- Born: Inehart Mozelle Britton May 2, 1912 Oklahoma City, Oklahoma, U.S.
- Died: May 18, 1953 (aged 41) Los Angeles, California, U.S.
- Resting place: Forest Lawn Memorial Park, Glendale, California, U.S.
- Other name: Mozelle Brittonne
- Education: Pasadena Playhouse
- Occupations: Actress, casting director, and songwriter
- Years active: 1930–1936
- Spouse(s): Alan Dinehart (m. 1933–1944, his death) Thomas W. Gosser (m. 1948–1953, her death; separated prior to her death)
- Children: Mason Alan Dinehart

= Mozelle Britton =

American actress

Inehart Mozelle Britton (May 2, 1912 – May 18, 1953) was an American actress, casting director, newspaper columnist, and songwriter.

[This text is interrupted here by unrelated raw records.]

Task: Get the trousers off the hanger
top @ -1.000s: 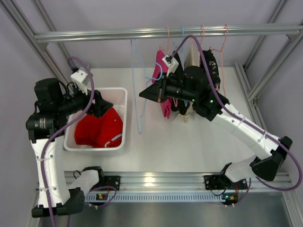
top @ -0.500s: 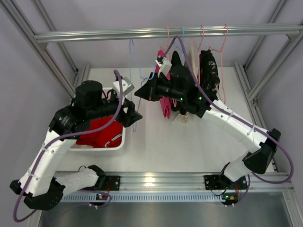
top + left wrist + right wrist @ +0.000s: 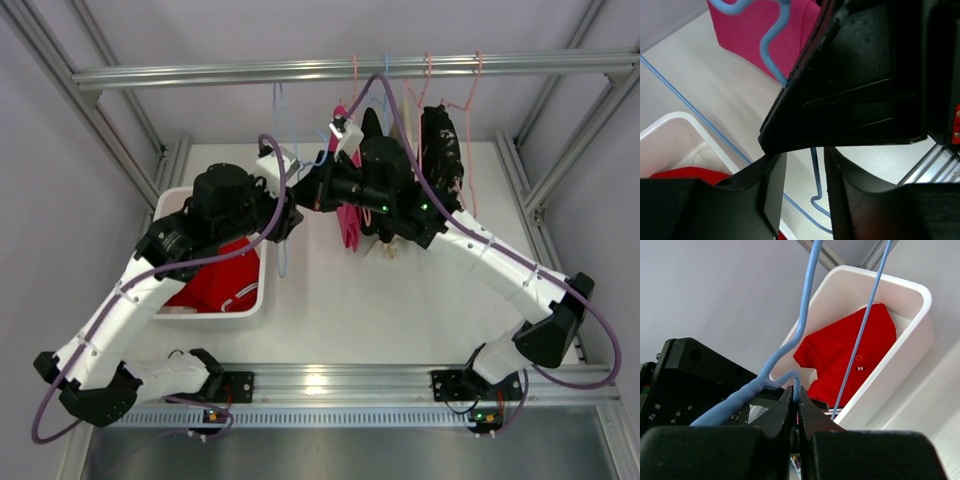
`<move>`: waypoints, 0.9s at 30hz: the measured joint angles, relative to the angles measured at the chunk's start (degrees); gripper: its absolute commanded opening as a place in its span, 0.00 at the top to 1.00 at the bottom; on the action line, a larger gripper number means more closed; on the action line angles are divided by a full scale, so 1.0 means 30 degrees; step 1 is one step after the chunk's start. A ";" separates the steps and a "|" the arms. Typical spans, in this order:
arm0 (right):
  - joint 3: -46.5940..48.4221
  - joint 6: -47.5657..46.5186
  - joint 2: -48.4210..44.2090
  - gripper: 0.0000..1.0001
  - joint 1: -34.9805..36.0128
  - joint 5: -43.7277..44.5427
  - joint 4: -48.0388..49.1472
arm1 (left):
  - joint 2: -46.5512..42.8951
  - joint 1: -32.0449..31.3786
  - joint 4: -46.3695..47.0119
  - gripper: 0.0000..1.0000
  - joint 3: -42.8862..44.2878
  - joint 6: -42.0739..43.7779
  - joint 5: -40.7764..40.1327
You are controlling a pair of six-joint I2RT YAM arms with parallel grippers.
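Note:
The red trousers [image 3: 215, 288] lie crumpled in a white bin [image 3: 263, 255] at the left, off the hanger; the right wrist view also shows the trousers [image 3: 850, 352] in the bin. The bare light-blue wire hanger [image 3: 283, 258] hangs from the top rail. My right gripper [image 3: 799, 396] is shut on the hanger's wire [image 3: 805, 315] just below its twisted neck. My left gripper [image 3: 805, 187] is beside the right one, close against it. Its jaws stand apart, and a bend of the hanger [image 3: 816, 192] shows in the gap, untouched.
A pink garment [image 3: 348, 228] and a black garment [image 3: 440, 150] hang on other hangers from the rail [image 3: 200, 72] behind my right arm. The right arm's black body [image 3: 865, 75] fills much of the left wrist view. Frame posts stand at both sides.
My left arm swung from over the bin to the right, up to the hanger and the right gripper, and its jaws narrowed. The right arm shifted slightly left, still gripping the hanger.

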 measured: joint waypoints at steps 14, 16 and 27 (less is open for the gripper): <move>-0.0707 -0.0102 -0.0780 0.32 -0.0029 -0.0168 0.0044 | -0.0707 0.0342 0.0423 1.00 -0.1581 -0.1778 0.0787; -0.0984 -0.0313 -0.1188 0.09 -0.0044 -0.0277 0.0051 | -0.1056 0.0714 0.0466 1.00 -0.1945 -0.2222 0.1464; -0.3570 -0.2703 -0.4575 0.00 -0.0080 -0.0641 0.0211 | -0.2273 0.3570 0.0539 1.00 -0.3177 -0.5253 0.5319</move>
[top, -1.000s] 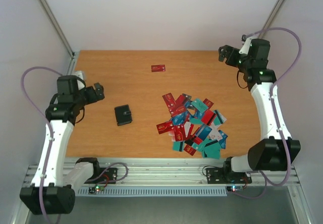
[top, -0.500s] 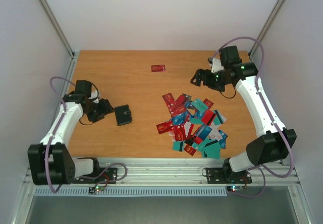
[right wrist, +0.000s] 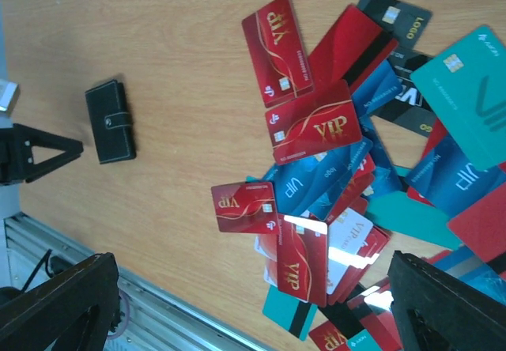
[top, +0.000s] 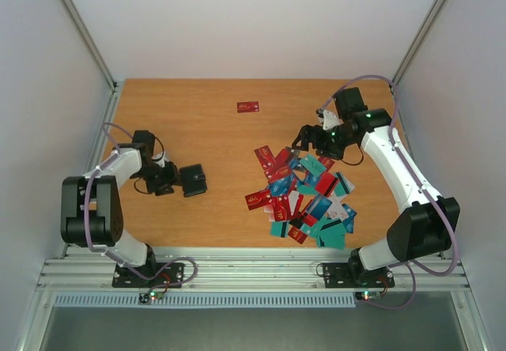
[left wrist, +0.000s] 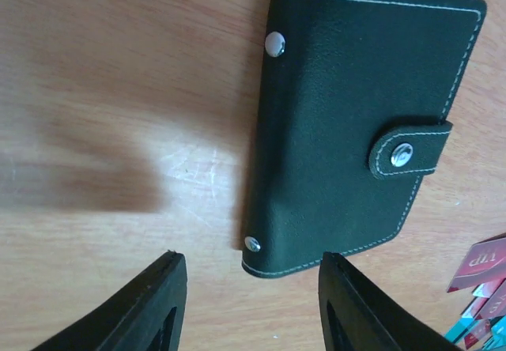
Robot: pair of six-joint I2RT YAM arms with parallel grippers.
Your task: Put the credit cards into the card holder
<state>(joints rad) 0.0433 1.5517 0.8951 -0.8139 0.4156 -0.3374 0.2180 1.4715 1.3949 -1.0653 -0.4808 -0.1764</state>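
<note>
**A:** Where does the holder sit from your left jaws?

**B:** Your left gripper (left wrist: 251, 268) is low over the orange-brown wooden table (top: 198, 122). Its jaws are partly open and there is nothing between the pads. The small black leather-like card holder (left wrist: 356, 122) has pale stitching and is folded shut with its snap tab fastened. It lies flat just ahead of the fingertips. Its near left corner falls in the gap between the two fingers. The right finger's tip overlaps its near edge in the wrist view, and you cannot tell whether they touch.

**A:** And your right side?

**B:** Your right gripper (right wrist: 251, 272) hangs above the table with its jaws spread wide, holding nothing. The thin rectangular plastic credit cards (right wrist: 332, 177) are red, teal, blue, white and one dark. They lie overlapped in a loose heap ahead of those jaws, mostly toward the right finger's side. A couple of red ones with gold lettering lie between the two fingers. The card holder is well off ahead of the left finger, apart from the heap, with your left gripper just beside it.

**A:** Any cards elsewhere?

**B:** One red card (top: 248, 107) lies alone on the table, well beyond the heap and apart from both sets of jaws. Every card you can see rests on the wood.
</note>
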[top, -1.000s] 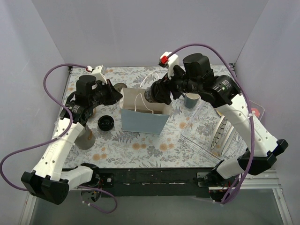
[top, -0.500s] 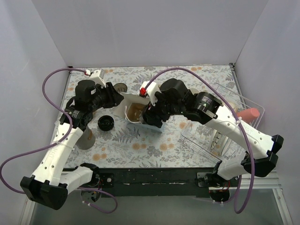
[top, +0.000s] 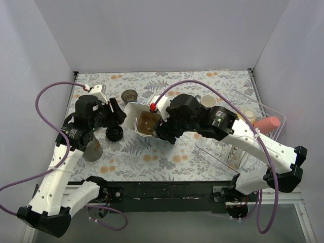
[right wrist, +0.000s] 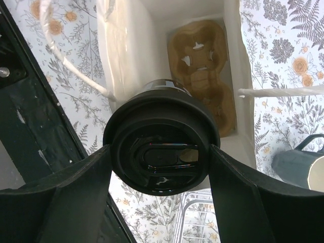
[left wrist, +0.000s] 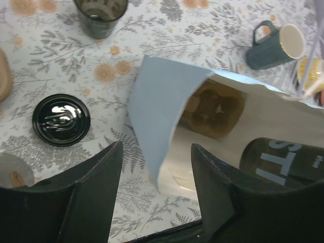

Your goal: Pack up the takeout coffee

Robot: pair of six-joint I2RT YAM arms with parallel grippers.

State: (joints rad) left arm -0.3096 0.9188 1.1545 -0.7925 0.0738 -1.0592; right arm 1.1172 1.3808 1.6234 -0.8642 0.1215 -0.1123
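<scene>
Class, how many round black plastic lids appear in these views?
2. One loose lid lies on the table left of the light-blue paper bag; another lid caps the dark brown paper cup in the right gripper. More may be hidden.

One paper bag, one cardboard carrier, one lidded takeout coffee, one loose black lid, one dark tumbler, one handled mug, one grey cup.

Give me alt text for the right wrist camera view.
The right gripper holds the takeout coffee, black lid toward the camera, at the mouth of the open paper bag. A brown cardboard cup carrier lies inside the bag; a grey mug shows at right.
</scene>
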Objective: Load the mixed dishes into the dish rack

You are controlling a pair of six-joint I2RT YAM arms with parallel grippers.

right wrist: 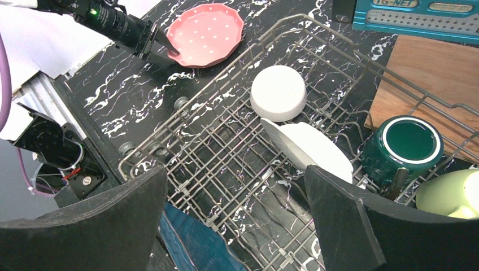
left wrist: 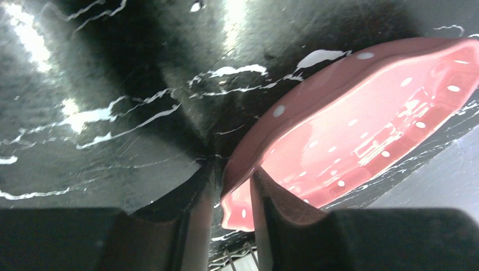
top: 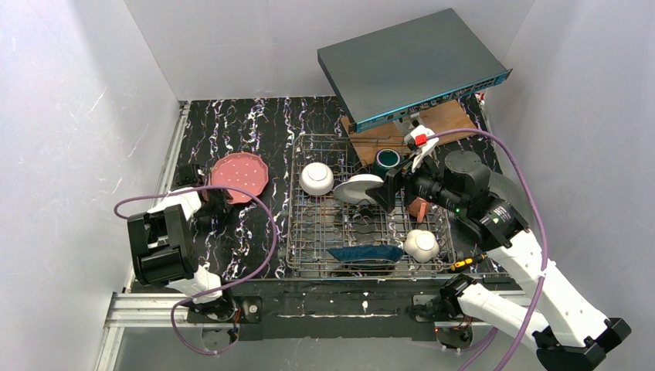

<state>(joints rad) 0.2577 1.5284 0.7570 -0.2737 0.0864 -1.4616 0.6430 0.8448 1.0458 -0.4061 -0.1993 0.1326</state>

She was sometimes billed as Mozelle Brittonne.

==Personal life==
Britton was the daughter of Mr. and Mrs. A. V. Britton, and she graduated from Classen High School. She was wed on June 28, 1933.

==Career==
On Broadway, billed as Mozelle Brittone, she portrayed May in Alley Cat (1934) and Linda Roberts in Separate Rooms (1940).

==Death==
Britton died, aged 41, at the Good Samaritan Hospital in Los Angeles, where she had been under treatment for a heart ailment. According to her sister, Mrs. Allamae Gingg, Britton's death was hastened by overwork. She had been preparing a benefit show in San Diego for the American Cancer Society. She and her first husband are entombed together at Forest Lawn Memorial Park in Glendale, California.

==Selected filmography==
- 1930 Paramount on Parade
- 1934 The Fighting Ranger
- 1936 Night Waitress
- 1936 Rainbow on the River

==Sources==
- Los Angeles Times, May 19, 1953, "Mozelle Dinehart, 41, Widow of actor, Dies".
- Los Angeles Times, June 17, 1953, "Alan Dinehart's Widow Wills Mother estate"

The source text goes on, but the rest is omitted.